**What is expected:**
In the entries below, find the line with "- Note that" and print exactly every line from there up to and including the line with "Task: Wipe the", with no other lines.

**Records contained in a dataset:**
__________
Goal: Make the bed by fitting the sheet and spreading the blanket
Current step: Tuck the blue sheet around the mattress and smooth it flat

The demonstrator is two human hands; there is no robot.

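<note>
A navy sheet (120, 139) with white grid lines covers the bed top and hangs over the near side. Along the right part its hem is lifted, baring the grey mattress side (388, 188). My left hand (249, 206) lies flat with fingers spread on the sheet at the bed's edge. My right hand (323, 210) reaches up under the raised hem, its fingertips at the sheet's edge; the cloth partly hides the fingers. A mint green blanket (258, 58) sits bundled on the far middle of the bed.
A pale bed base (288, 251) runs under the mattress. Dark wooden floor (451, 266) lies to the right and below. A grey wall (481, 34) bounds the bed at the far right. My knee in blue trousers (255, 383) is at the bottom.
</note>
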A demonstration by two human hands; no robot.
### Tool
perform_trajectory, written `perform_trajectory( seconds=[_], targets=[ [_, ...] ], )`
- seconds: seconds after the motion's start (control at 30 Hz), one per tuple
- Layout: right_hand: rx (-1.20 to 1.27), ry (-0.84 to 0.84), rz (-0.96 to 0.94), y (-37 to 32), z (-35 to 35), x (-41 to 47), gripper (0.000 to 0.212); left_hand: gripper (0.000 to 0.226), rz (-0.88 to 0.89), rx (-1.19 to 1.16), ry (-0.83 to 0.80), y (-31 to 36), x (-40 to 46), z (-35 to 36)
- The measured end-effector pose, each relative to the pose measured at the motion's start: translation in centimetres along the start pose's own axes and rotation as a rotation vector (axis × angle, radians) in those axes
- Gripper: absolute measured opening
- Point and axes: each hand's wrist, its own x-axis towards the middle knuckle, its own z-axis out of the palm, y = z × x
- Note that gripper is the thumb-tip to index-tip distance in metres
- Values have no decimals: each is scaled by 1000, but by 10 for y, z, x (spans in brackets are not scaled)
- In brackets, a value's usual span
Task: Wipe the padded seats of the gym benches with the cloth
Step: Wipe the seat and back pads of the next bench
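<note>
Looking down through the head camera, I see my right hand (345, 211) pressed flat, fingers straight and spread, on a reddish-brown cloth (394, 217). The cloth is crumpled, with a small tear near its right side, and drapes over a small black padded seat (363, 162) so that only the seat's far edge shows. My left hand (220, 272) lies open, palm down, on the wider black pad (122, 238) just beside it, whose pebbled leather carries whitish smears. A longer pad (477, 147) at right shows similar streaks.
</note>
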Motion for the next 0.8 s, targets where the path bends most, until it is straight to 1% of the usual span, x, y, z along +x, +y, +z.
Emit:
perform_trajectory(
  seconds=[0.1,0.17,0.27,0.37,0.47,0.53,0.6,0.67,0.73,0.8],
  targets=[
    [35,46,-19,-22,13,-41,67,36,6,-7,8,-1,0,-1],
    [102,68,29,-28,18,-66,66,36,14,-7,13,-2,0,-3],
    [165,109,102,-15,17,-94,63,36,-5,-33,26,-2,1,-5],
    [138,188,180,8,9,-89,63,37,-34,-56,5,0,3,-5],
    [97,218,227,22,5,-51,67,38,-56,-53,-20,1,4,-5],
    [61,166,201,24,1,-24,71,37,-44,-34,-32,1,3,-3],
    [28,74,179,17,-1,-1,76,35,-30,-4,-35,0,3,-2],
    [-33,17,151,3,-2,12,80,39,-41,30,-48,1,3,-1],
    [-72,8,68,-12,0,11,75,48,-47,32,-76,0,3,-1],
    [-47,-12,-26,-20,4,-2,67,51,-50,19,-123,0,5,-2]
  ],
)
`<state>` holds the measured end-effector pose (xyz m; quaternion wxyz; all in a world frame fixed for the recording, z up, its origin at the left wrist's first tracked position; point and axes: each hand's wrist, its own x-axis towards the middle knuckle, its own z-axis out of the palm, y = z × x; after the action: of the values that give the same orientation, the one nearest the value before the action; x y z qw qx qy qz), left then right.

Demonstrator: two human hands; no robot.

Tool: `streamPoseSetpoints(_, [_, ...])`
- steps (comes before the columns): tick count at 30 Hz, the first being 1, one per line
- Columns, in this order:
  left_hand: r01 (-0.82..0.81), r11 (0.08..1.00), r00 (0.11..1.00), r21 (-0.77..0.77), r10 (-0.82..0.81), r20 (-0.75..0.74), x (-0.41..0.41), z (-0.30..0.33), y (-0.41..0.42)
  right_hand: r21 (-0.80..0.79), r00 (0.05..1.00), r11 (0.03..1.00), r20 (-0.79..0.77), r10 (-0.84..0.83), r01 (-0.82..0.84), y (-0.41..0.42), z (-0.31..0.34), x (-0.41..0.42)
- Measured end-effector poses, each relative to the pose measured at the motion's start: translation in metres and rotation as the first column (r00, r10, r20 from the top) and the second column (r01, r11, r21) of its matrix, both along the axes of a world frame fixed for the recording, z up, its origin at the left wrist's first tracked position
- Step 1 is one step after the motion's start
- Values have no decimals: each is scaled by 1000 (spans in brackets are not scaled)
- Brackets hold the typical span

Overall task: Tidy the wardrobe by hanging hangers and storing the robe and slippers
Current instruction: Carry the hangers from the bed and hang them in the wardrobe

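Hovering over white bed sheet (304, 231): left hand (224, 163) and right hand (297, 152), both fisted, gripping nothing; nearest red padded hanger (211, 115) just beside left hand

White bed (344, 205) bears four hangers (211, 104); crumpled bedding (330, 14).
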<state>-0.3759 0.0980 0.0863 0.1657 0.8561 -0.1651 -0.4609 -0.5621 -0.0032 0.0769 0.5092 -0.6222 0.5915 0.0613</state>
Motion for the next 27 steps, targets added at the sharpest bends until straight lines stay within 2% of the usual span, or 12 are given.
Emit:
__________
**Output of the task:**
- Note that gripper is the thumb-tip to index-tip distance in metres
- Values have no decimals: each is scaled by 1000, but by 10 for y, z, x (spans in brackets are not scaled)
- In brackets, a value's usual span
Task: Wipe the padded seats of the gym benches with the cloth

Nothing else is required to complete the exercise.